The Chairman of the National Council of Churches, Reverend Le’aupepe Kasiano Le’aupepe, has vehemently denied claims he visited Satapuala on an order from Prime Minister Tuilaepa Sa’ilele Malielegaoi.

Rev Le’aupepe was accompanied by an NCC delegation consisting of the President of the Methodist Church, Reverend Aisoli Iuli and Reverend Nu’uausala Siaosi of the Apia Protestant Church. Speaking to the Sunday Samoan yesterday, Rev Le’aupepe said the claims by Satapuala that they were sent there by Prime Minister Tuilaepa were wrong. “There was no meeting with the Prime Minister or the Government for us to go there,” Rev Le’aupepe said.

“It was a decision by the Council to try and ensure no lives will be wasted and blood is not shed.” The Chairman said they visited because they wanted the people of Satapuala “to feel God’s presence and remind them that the heart of God is about keeping the peace.” Since the dispute between the village and Government over land resurfaced in May, Rev Le’aupepe said the NCC has been monitoring the developments.

“When we heard that there were people from Satapuala hiding under trees in the area where the government is planning to build the hospital, waiting for anyone that might dare to set foot on the land to start the work, we thought that it was time we visit the village.

“So the Council members decided for us to visit to ensure that the lives of people are protected and that no blood is shed or lost.
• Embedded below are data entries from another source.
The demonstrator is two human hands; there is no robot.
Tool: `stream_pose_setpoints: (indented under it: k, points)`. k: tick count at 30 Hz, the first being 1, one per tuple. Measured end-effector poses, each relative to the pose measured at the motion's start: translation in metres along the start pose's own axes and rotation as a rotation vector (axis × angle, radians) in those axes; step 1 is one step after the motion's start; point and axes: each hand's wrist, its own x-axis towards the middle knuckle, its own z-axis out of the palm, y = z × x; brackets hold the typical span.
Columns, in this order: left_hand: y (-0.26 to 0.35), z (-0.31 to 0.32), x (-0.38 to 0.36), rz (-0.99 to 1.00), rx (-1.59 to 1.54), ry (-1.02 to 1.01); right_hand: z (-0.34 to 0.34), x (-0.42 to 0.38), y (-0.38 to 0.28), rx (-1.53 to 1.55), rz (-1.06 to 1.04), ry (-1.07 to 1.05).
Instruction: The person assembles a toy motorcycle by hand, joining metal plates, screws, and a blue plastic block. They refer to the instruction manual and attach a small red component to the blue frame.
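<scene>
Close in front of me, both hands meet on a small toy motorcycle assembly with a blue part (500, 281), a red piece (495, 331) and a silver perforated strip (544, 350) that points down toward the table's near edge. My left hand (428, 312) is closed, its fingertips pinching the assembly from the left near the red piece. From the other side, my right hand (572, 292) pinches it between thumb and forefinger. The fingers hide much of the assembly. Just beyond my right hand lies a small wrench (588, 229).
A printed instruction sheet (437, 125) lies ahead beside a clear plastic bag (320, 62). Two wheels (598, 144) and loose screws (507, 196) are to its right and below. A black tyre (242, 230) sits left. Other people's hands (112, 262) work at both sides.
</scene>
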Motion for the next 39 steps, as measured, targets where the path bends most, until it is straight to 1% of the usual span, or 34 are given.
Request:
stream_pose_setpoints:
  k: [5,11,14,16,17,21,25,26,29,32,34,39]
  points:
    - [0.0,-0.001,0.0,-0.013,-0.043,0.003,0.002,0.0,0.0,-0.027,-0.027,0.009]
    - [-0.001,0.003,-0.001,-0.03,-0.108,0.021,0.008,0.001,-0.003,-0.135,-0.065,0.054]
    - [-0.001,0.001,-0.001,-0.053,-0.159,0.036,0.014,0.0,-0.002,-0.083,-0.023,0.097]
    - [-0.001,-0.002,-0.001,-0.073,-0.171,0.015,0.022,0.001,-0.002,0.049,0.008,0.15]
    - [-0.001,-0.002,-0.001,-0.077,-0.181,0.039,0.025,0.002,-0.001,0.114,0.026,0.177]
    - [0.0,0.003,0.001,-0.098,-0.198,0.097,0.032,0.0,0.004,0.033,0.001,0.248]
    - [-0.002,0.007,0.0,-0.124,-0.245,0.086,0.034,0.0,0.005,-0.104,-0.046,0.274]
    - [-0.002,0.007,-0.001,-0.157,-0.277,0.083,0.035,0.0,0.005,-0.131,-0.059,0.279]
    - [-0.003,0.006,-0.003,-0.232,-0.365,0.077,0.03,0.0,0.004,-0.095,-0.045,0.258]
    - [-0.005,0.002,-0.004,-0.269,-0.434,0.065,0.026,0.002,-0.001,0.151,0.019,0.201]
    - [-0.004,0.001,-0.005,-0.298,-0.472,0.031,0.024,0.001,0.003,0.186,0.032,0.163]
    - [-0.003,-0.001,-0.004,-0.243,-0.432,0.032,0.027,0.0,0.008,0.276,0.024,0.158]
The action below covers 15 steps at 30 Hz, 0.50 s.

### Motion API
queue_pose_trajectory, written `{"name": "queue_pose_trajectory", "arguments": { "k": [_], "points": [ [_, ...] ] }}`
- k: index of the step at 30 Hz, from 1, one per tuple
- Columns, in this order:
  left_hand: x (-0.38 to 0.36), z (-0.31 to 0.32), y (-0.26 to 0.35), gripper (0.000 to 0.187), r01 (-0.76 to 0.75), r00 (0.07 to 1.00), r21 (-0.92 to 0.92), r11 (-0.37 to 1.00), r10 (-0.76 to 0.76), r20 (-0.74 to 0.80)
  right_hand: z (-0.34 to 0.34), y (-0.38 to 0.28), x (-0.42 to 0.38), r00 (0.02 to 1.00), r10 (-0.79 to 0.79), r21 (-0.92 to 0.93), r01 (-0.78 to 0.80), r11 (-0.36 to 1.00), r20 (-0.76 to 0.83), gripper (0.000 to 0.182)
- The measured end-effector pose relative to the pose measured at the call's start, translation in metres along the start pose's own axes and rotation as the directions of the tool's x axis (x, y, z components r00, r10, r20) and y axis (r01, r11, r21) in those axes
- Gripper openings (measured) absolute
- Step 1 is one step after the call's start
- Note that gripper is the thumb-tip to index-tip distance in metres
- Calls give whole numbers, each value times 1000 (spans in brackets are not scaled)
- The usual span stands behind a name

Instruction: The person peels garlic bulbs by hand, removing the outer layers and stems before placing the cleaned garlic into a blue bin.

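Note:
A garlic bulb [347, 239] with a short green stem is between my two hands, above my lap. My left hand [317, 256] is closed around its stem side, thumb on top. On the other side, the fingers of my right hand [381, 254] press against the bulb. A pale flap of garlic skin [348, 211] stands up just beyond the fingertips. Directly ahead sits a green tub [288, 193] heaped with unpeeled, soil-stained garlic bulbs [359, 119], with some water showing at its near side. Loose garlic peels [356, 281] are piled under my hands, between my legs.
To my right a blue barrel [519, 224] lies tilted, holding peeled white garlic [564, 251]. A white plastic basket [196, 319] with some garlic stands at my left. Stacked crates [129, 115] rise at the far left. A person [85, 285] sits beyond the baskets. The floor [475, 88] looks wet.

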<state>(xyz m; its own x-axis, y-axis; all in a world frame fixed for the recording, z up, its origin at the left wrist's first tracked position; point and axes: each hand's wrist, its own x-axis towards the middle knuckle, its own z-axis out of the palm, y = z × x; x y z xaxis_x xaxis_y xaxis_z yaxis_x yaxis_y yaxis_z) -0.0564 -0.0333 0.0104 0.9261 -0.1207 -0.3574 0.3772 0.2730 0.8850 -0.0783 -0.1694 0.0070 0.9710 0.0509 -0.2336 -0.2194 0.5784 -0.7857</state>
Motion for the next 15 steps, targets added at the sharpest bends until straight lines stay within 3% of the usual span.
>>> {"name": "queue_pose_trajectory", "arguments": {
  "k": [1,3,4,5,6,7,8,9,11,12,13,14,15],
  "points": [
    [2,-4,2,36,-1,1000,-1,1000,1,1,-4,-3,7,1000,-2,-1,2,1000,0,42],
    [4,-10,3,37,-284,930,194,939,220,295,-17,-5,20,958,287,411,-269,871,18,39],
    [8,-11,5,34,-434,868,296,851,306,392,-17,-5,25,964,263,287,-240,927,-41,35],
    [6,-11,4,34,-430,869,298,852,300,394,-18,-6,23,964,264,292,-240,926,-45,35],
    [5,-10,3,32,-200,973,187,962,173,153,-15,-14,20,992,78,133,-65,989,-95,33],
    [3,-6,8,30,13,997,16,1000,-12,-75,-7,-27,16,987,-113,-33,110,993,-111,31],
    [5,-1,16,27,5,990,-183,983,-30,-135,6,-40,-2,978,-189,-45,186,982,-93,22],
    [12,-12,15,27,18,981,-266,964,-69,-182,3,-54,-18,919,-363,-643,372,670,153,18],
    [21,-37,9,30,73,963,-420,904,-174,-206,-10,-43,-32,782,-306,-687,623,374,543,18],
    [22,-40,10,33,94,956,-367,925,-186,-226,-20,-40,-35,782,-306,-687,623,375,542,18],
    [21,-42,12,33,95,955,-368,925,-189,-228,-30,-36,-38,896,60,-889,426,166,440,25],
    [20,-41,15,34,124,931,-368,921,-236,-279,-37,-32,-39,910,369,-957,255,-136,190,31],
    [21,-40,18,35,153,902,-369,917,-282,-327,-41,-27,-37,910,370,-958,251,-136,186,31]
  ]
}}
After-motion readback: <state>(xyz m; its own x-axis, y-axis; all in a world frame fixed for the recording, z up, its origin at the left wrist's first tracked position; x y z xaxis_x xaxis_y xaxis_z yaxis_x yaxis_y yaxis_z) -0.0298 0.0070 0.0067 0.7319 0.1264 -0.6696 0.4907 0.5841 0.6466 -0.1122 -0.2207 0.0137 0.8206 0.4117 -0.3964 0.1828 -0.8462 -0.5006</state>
Our visit therefore was a peace mission. We didn't go because the Prime Minister told us to. “We never met the Prime Minister.

“Where there is a risk of blood being spilt and there is danger to the lives of people, the Council has work to do.” During the meeting with the village, the Chairman said they urged them to exercise patience, tolerance and to continue to dialogue with the Government. He said they were told by Satapuala that “their heritage from God was the land.”

“We believe that too. But we also know that their ancestors and parents who had given these lands away had different intentions at the time.”


Perhaps they weren’t thinking about today, Rev Leaupepe said. “And this is where the opposition from Satapuala stems from.” The NCC believes the Government’s plan to build a hospital in the area is very important.

“I think the government should consider offering the job of constructing the hospital to people from the village so they can earn a living for their families,” said Rev Leaupepe. “That’s one way of moving forward and towards reconciliation.”

On Friday, a Satapuala matai, Vaili Mimita II told the Samoa Observer they politely thanked the NCC for their visit and told them that Satapuala’s decision stands.